Criolo était ces derniers jours à Salvador pour rencontrer Ilê Aiyê et tourner un nouveau clip haut en couleurs. Pour l'occasion, Criolo a participé à l'enregistrement d'une nouvelle version de l'hymne d'Ilê Aiyê, "Que Bloco É Esse". Un choix tout à fait de circonstance... En effet, cette rencontre entre le rappeur pauliste d'origine cearense et le plus ancien des blocos afros de Bahia était écrite ! Certes pas dans le "Grand Rouleau" mais, plus prosaïquement, dans les paroles originales du morceau :
Temos cabelo duro é só no black power"
Nous rappellerons que jusqu'alors Kleber Gomes était connu dans les cercles du hip hop de São Paulo sous le nom de Criolo Doido, "Créole Fou", et qu'il vient seulement d'abandonner le "doido" !
Fondé par Vovô en 1974, Ilê Aiyê n'est pas seulement le plus ancien des blocos afros de Salvador, c'est aussi le plus intransigeant. C'est dans le quartier de Liberdade, le plus grand quartier noir d'Amérique du Sud en nombre d'habitants, qu'Ilê Aiyê a vu le jour. Il présente la particularité d'exclure de ses rangs les Blancs et les Métis. Il fut donc accusé de racisme alors que personne ne s'était jusqu'alors offusqué que le club de tennis de Bahia soit resté si longtemps interdit aux Noirs.
A l'origine, la formation devait s'appeler Poder Negro mais la police l'aurait interprété comme une menace. Dans l'impossibilité d'adopter ce nom, Vovô se tourna vers les coquillages, les buzios, cette pratique divinatoire du candomblé, pour en choisir un nouveau. Ce fut donc Ilê Aiyê qui sortit, un nom qui signifie en yoruba maison de Noirs !
Dès l'origine, Ilê Aiyê ne s'est jamais éloigné du candomblé. Il faut dire que la figure vénérée du groupe, sa matriarche, était elle-même une très respectée mãe de santos : Mãe Hilda, mère du fondateur Vovô, à la tête du terreiro Ilê Axé Jitolu.

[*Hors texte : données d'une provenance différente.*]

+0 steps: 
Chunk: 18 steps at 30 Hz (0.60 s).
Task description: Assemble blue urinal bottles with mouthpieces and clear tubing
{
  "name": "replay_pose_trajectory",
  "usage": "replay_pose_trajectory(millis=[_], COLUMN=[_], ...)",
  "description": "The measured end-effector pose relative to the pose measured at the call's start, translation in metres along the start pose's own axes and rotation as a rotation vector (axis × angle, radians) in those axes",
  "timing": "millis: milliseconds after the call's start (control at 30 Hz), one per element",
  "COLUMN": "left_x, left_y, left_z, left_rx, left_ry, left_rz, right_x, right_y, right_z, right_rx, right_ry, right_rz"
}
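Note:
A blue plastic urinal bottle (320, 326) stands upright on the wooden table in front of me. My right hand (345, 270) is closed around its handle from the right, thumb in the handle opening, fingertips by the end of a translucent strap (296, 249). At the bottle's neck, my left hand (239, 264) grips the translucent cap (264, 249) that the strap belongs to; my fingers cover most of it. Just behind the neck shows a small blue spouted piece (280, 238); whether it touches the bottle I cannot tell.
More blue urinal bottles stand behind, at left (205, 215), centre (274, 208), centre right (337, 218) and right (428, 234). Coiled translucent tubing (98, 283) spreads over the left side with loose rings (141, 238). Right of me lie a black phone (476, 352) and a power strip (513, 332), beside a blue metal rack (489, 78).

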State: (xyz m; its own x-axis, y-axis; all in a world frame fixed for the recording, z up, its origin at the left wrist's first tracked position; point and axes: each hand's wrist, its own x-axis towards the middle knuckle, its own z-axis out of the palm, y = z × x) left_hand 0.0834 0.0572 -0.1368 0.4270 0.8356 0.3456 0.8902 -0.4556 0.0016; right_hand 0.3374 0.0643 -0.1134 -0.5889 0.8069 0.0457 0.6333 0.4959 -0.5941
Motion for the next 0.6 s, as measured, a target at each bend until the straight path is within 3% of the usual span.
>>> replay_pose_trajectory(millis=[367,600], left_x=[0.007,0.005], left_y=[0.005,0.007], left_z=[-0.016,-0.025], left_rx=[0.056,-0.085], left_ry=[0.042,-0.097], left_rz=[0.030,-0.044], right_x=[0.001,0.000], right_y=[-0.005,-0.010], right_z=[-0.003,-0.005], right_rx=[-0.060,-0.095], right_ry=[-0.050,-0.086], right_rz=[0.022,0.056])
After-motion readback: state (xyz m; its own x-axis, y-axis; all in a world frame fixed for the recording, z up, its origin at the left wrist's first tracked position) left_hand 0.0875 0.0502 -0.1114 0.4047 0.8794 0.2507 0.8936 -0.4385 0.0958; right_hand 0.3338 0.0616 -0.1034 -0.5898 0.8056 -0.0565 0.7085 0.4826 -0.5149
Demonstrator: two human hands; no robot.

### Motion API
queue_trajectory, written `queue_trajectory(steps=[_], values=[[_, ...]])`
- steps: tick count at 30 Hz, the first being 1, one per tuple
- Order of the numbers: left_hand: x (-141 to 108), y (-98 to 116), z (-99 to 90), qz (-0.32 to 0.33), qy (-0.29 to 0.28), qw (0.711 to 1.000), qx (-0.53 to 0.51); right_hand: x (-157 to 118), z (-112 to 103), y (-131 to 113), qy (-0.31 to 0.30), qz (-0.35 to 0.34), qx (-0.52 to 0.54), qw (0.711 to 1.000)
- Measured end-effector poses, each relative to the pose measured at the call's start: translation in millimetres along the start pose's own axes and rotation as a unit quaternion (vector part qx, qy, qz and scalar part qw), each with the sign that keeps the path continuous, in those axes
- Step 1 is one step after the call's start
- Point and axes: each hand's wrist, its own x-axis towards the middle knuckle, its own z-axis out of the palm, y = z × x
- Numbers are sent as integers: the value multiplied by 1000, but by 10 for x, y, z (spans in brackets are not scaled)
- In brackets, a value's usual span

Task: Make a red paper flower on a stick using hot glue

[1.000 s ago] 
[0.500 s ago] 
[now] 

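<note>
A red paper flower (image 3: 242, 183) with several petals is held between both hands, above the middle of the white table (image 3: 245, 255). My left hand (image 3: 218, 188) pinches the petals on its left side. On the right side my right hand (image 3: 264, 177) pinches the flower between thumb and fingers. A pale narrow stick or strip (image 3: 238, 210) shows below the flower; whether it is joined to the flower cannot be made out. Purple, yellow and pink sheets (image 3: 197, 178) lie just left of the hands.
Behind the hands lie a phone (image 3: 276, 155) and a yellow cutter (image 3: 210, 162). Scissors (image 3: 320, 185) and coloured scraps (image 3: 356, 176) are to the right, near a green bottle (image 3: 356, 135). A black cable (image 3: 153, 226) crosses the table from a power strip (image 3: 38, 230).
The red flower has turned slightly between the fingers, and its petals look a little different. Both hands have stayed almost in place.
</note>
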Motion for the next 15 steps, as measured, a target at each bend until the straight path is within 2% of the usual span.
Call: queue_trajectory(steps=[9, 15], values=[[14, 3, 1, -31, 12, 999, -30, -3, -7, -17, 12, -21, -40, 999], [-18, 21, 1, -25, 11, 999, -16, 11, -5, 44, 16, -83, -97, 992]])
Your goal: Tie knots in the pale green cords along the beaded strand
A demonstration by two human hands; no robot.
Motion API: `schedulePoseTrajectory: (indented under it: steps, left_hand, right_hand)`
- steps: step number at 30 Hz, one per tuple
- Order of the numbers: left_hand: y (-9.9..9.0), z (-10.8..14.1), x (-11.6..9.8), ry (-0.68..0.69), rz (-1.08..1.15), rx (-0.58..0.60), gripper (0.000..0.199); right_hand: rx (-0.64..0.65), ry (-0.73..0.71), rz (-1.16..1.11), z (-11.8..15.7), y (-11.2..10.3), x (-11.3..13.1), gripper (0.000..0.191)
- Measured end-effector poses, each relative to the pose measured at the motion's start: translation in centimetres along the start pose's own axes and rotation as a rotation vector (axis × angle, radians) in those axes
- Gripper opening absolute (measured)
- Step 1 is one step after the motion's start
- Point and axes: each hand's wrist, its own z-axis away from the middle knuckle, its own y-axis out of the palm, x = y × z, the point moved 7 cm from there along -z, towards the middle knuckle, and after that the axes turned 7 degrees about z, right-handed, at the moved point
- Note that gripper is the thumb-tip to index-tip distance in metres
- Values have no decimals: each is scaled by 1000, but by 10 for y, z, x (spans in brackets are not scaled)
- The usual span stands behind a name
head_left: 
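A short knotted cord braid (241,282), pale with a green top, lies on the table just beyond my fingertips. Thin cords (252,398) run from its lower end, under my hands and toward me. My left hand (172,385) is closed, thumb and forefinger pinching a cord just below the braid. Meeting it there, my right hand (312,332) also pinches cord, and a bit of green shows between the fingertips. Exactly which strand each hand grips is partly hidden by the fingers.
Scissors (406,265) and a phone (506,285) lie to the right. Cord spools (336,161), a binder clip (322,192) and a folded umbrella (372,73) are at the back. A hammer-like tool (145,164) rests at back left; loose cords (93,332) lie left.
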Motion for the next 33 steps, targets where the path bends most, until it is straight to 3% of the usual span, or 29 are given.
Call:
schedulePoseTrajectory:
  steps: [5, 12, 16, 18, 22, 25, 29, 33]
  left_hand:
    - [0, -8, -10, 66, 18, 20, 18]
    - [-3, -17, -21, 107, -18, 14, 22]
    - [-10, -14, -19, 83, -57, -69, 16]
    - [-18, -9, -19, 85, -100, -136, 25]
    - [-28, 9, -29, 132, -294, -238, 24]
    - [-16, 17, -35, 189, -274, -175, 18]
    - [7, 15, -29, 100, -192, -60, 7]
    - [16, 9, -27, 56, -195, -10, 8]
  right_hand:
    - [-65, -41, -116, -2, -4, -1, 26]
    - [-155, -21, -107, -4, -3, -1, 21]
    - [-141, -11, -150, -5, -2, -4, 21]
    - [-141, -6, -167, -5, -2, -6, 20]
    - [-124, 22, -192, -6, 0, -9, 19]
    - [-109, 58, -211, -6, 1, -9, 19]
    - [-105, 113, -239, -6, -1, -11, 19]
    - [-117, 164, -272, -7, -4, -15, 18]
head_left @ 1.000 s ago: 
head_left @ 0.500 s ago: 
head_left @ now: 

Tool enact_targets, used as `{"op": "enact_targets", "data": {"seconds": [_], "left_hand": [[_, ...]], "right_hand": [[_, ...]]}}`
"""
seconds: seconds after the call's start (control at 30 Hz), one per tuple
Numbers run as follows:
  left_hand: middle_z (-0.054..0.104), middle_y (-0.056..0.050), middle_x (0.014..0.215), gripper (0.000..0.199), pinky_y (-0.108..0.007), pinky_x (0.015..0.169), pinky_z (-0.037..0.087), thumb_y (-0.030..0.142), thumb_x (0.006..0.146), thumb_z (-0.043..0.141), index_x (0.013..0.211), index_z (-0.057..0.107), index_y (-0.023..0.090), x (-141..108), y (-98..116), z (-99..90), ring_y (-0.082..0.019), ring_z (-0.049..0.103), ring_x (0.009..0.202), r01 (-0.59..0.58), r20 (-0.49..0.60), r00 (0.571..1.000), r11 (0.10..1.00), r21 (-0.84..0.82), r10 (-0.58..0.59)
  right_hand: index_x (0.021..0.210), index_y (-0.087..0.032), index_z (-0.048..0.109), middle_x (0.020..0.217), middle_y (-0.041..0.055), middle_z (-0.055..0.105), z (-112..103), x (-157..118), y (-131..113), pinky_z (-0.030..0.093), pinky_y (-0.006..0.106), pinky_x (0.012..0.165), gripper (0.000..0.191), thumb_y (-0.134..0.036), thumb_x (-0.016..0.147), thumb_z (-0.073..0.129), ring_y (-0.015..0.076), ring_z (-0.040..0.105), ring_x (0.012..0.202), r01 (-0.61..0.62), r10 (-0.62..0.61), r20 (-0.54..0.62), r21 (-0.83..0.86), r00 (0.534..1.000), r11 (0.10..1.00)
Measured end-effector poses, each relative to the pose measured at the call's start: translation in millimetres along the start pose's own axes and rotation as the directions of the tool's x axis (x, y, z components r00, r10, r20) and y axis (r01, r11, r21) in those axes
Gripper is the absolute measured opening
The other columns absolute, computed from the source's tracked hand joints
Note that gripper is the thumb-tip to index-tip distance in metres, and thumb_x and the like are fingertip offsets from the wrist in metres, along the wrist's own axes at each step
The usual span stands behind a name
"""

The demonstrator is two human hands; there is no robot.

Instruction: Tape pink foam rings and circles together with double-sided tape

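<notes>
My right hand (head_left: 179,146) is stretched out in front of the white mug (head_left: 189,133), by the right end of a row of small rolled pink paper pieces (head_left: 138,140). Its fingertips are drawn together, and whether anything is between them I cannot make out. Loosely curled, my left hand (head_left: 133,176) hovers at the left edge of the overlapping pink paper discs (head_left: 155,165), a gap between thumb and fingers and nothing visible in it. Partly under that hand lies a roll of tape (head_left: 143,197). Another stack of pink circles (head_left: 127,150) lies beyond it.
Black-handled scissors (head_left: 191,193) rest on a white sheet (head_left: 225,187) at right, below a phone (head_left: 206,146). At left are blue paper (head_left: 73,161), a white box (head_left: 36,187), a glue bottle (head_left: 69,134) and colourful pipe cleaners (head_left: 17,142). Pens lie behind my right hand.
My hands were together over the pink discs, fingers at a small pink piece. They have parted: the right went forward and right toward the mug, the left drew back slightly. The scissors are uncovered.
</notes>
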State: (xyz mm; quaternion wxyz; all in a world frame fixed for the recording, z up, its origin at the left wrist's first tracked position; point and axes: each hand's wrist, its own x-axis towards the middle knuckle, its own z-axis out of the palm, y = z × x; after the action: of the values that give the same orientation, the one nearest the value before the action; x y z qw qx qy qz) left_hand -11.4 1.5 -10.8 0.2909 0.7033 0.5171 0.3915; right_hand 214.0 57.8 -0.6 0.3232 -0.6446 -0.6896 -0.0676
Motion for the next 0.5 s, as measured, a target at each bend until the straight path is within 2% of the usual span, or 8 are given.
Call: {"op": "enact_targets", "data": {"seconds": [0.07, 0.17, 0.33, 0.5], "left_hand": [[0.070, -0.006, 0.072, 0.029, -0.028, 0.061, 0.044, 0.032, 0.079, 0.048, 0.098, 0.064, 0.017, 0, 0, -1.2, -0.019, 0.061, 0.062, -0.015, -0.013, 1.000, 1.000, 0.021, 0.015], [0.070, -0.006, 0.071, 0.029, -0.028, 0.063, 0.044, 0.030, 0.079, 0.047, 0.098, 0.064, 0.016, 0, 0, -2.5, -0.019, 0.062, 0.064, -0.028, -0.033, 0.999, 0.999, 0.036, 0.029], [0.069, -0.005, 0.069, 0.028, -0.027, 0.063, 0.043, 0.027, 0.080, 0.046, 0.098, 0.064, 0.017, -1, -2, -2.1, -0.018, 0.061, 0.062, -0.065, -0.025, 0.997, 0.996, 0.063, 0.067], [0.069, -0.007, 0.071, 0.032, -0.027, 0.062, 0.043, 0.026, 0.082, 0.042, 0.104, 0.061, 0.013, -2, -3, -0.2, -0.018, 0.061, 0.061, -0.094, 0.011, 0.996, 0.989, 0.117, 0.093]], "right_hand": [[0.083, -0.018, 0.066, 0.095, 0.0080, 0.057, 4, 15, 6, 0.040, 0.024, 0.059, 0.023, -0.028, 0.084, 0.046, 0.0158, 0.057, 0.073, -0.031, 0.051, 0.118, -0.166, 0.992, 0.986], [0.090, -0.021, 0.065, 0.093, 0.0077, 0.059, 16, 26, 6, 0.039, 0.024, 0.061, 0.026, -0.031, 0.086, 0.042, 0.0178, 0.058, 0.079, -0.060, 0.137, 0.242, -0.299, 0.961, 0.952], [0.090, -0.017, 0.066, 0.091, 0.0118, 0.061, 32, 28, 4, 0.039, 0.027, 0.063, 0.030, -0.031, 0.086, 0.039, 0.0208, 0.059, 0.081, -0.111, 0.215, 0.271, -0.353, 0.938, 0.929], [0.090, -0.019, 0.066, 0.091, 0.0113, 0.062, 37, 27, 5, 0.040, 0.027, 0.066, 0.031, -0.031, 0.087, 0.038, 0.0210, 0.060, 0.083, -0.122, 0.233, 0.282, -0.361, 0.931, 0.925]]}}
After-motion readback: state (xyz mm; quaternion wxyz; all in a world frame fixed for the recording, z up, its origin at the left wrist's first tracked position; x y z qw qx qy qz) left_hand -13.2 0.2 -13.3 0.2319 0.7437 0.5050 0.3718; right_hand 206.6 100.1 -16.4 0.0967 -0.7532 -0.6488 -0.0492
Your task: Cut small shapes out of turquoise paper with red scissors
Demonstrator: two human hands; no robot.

Ilê Aiyê a toujours eu vocation à réinventer son Afrique mythique, fantasmée, tribale. Et comme tous les blocos afros, il a ses propres couleurs : jaune, rouge et noir. Mais s'il a toujours incarné le combat pour la fierté des populations noires brésiliennes, il s'est fait connaître par la grâce de quelques morceaux popularisés par des vedettes nationales : Gilberto Gil a ainsi chanté "Que Bloco É Esse" et Daniela Mercury, "O Mais Belo dos Belos".
Ilê Aiyê, c'est aussi une armée de percussionnistes, comme on en voit tant à Salvador, et qui en fait une des formations emblématiques du genre. Au point d'en être son volcan ? C'est ce que suggère Criolo dans les paroles qu'il a ajouté au morceau : "o volcão da Bahia é o tambor d'Ilê Aiyê / Hoje a terra vai tremer". "Le volcan de Bahia est le tambour d'Ilê Aiyê, aujourd'hui, la terre va trembler" !
Le clip, réalisé par Ricardo Spencer, est construit autour de cette image. On découvre Criolo partir à la recherche d'Ilê Aiyê. Alors qu'il monte vers la ville haute à bord du funiculaire de Pilar, il remarque que l'alarme vibre. Effectivement comme si la terre tremblait. Il se lance ensuite à la poursuite du son des tambours dans les rues de Liberdade jusqu'à rencontrer le bloco et sa sculpturale chanteuse d'Ilê Aiyê, Iracema Killiane, pour y être accueilli et adopté.
Après vingt ans de carrière dans l'underground, Criolo était la plus belle révélation brésilienne de 2011, porté par son fantastique album Nó na Orelha. Il enchaîne la nouvelle année et d'emblée se trouve au bon endroit pour rendre ce bel hommage au bloco afro le plus radical de Bahia.
Le clip a été présenté samedi 28 janvier lors de la Noite da Beleza Negra, d'Ilê Aiyê, la Nuit de la Beauté Noire, où devait être élue la nouvelle Deusa do Ébano, la Déesse d'Ébène.
Quant à Criolo, il sera de retour à Salvador le 5 février pour donner un concert à la Concha Acústica.